0

I am trying to use a for loop to assign a column with one of two values based on the value of another column. I created a list of the items I want to assign to one element, using else to assign the others. However, my code is only assigning the else value to the column. I also tried elif and it did not work. Here is my code:

#create list of aggressive reasons
aggressive = ['AGGRESSIVE - ANIMAL', 'AGGRESSIVE - PEOPLE', 'BITES']

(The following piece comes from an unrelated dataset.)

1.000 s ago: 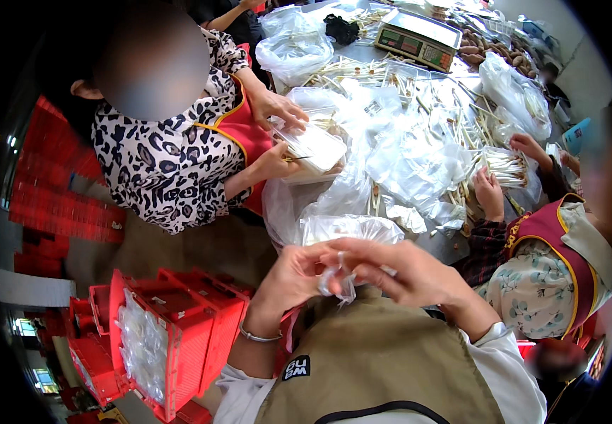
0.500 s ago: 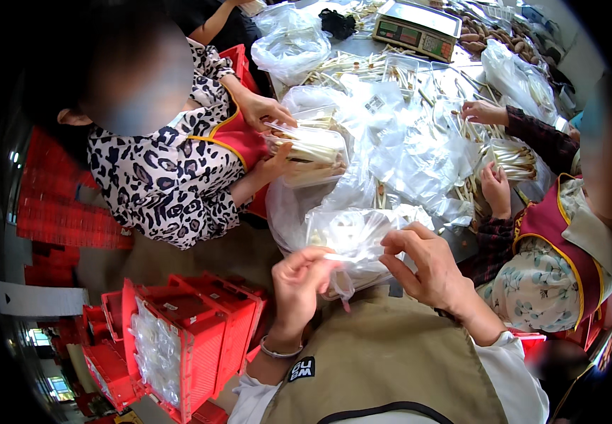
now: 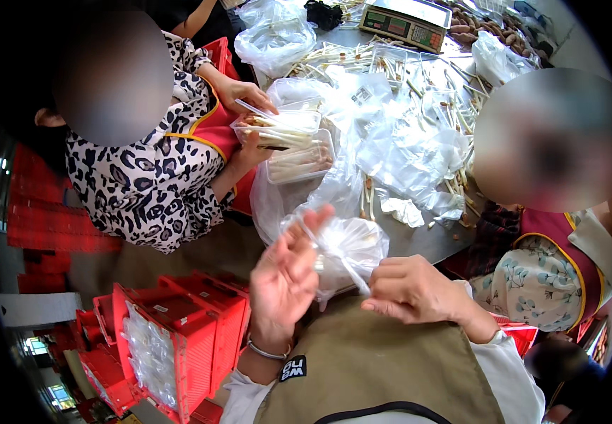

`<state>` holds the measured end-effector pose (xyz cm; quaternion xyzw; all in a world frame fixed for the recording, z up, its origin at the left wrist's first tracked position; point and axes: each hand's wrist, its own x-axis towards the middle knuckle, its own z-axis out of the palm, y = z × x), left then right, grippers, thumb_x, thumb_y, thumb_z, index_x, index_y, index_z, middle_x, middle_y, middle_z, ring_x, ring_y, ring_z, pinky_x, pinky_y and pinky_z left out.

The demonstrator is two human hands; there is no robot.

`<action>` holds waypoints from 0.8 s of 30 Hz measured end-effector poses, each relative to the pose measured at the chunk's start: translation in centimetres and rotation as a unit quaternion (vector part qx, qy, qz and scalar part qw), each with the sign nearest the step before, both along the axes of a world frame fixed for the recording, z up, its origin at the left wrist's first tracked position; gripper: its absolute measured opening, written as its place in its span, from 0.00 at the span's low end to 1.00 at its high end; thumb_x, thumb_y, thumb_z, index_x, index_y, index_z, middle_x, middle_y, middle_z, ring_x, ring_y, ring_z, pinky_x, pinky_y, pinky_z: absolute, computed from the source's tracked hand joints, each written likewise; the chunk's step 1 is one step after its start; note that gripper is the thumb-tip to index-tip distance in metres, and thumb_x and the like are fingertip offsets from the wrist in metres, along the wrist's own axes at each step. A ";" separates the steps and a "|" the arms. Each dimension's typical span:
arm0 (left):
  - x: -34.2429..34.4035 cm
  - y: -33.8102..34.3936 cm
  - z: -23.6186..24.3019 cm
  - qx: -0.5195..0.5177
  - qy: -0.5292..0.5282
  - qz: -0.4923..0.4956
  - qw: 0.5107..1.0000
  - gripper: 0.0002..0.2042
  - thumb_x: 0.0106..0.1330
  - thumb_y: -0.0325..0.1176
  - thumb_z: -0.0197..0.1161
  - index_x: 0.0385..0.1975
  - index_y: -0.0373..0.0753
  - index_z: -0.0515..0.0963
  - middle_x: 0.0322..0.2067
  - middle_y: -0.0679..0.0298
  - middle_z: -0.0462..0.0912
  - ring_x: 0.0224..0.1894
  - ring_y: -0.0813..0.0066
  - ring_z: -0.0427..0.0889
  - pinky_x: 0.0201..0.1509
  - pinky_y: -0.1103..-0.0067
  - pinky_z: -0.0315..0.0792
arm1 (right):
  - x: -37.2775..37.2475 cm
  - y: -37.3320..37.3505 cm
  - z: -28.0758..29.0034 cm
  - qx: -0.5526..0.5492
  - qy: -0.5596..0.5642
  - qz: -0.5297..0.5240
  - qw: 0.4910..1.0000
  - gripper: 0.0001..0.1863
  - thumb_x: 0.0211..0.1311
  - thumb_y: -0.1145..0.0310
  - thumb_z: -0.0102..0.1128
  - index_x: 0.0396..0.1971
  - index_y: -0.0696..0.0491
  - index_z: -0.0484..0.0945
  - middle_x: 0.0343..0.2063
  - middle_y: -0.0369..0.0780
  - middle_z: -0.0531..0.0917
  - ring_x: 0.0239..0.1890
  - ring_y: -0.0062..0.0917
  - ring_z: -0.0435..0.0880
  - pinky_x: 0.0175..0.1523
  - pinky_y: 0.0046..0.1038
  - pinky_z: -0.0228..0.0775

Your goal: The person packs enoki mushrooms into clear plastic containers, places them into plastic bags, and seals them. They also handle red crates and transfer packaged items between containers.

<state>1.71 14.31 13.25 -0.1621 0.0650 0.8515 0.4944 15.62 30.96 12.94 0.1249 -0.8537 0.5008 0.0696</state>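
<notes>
Head view: right hand [image 3: 410, 290] pinching the twisted tail of a gathered plastic bag [image 3: 364, 242].
The bag sits just beyond and left of that grip, at the table's [image 3: 449, 244] near edge; the left hand [image 3: 285, 279] is raised at its other side, fingers blurred, its hold impossible to tell. Red crates [image 3: 196, 353] stand farther left.

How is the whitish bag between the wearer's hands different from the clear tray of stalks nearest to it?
Shape: the bag is soft, rounded and wrinkled; the tray is boxy, with straight sides.
Contents: the tray's pale stalks show clearly, while the bag's contents are hard to make out.
Top: the bag is gathered into a narrow twist; the tray has a wide rectangular top.
Both look like plastic.
</notes>
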 end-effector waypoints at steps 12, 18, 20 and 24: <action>-1.2 0.5 -2.5 -0.263 0.464 0.032 0.845 0.13 0.68 0.31 0.47 0.46 0.31 0.73 0.45 0.54 0.78 0.26 0.83 0.75 0.27 0.88 0.69 | -11.1 9.1 5.5 -0.248 0.035 -0.237 0.938 0.18 0.60 0.64 0.53 0.13 0.58 0.72 0.12 0.34 0.71 0.16 0.14 0.67 0.21 0.18 0.56; 1.9 -4.7 -6.3 -0.362 0.439 -0.005 0.822 0.10 0.67 0.29 0.49 0.39 0.30 0.76 0.34 0.61 0.81 0.30 0.84 0.76 0.34 0.87 0.72 | -25.6 21.7 4.6 -0.157 -0.047 -0.271 0.949 0.16 0.63 0.59 0.53 0.21 0.53 0.75 0.18 0.32 0.75 0.16 0.12 0.68 0.21 0.15 0.60; 2.6 -5.7 -7.4 -0.387 0.423 -0.015 0.819 0.10 0.67 0.28 0.50 0.39 0.30 0.76 0.32 0.62 0.81 0.28 0.86 0.76 0.33 0.89 0.71 | -29.4 25.0 3.2 -0.078 -0.044 -0.309 0.947 0.17 0.63 0.58 0.53 0.21 0.55 0.77 0.18 0.33 0.76 0.17 0.12 0.70 0.22 0.15 0.63; 3.3 -6.0 -8.0 -0.435 0.375 0.051 0.817 0.09 0.67 0.28 0.50 0.38 0.31 0.76 0.28 0.65 0.80 0.26 0.87 0.75 0.31 0.90 0.70 | -35.3 26.7 -1.5 0.119 -0.103 -0.328 0.931 0.18 0.62 0.57 0.53 0.23 0.57 0.78 0.20 0.36 0.80 0.23 0.17 0.78 0.30 0.20 0.73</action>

#create new column assigning 'Aggressive' or 'Not Aggressive'
for reason in top_dogs_reason['Reason']:
    if reason in aggressive:
        top_dogs_reason['Aggression'] = 'Aggressive'
    else:
        top_dogs_reason['Aggression'] = 'Not Aggressive'

My new column top_dogs_reason['Aggression'] only has the value of Not Aggressive. Can someone please tell me why?

roganjosh
  • 12,594
  • 4
  • 29
  • 46
  • i think the code for for loop should be "for reason in top_dogs_reason" – Sree Mar 10 '19 at 13:20
  • 1
    Yes, because you misunderstand vectorization and pandas. You're assigning to _the entire column_ on every iteration. – roganjosh Mar 10 '19 at 13:27
  • 2
    Try `top_dogs_reason['Aggression'] = np.where(top_dogs_reason['Reason'].isin(aggressive), "Aggressive", "Not Aggressive")` – roganjosh Mar 10 '19 at 13:30
  • @roganjosh how would I go about assigning to each row instead of the entire column? – Hunter Pack Mar 10 '19 at 13:31
  • Pandas/numpy is a nightmare on a phone. Sorry for the multiple edits. I think that should be close now. – roganjosh Mar 10 '19 at 13:32
  • As I have shown in my comment. That will be row-wise – roganjosh Mar 10 '19 at 13:32
  • You should really call out the pandas/numpy involvement here--it changes things pretty dramatically. :-) – John Szakmeister Mar 10 '19 at 13:35
  • how are you looking for a match between the series and the list? is it an exact macth? or a partial one? – anky Mar 10 '19 at 13:58
  • I would like to point out that the terms "column" or "line" are not used in the dictionary data type. This leads to chaos. The dictionary is something quite different, so you can not talk about "columns" and "rows" ! That's probably the problem why you're wrong because you do not understand exactly what it is like a data type dictionary. The dictionary represents a pair by the following style: `{key: one_or_more_items_of_a_particular_data_type}`. https://docs.python.org/3/tutorial/datastructures.html#dictionaries – s3n0 Mar 10 '19 at 14:09
  • Please add to your question a sample of the resulting data - what to look like. To know exactly what you want to achieve. I assume it will also be a dictionary type. – s3n0 Mar 10 '19 at 14:17

1 Answers1

1

You should be using loc to assign things like this which isolate a part of a dataframe you want to update. The first line grabs the values in the "Aggression" column where the "Reason" column has a value contained in the list `aggressive1. The second line finds places where its not in the "Reason" column.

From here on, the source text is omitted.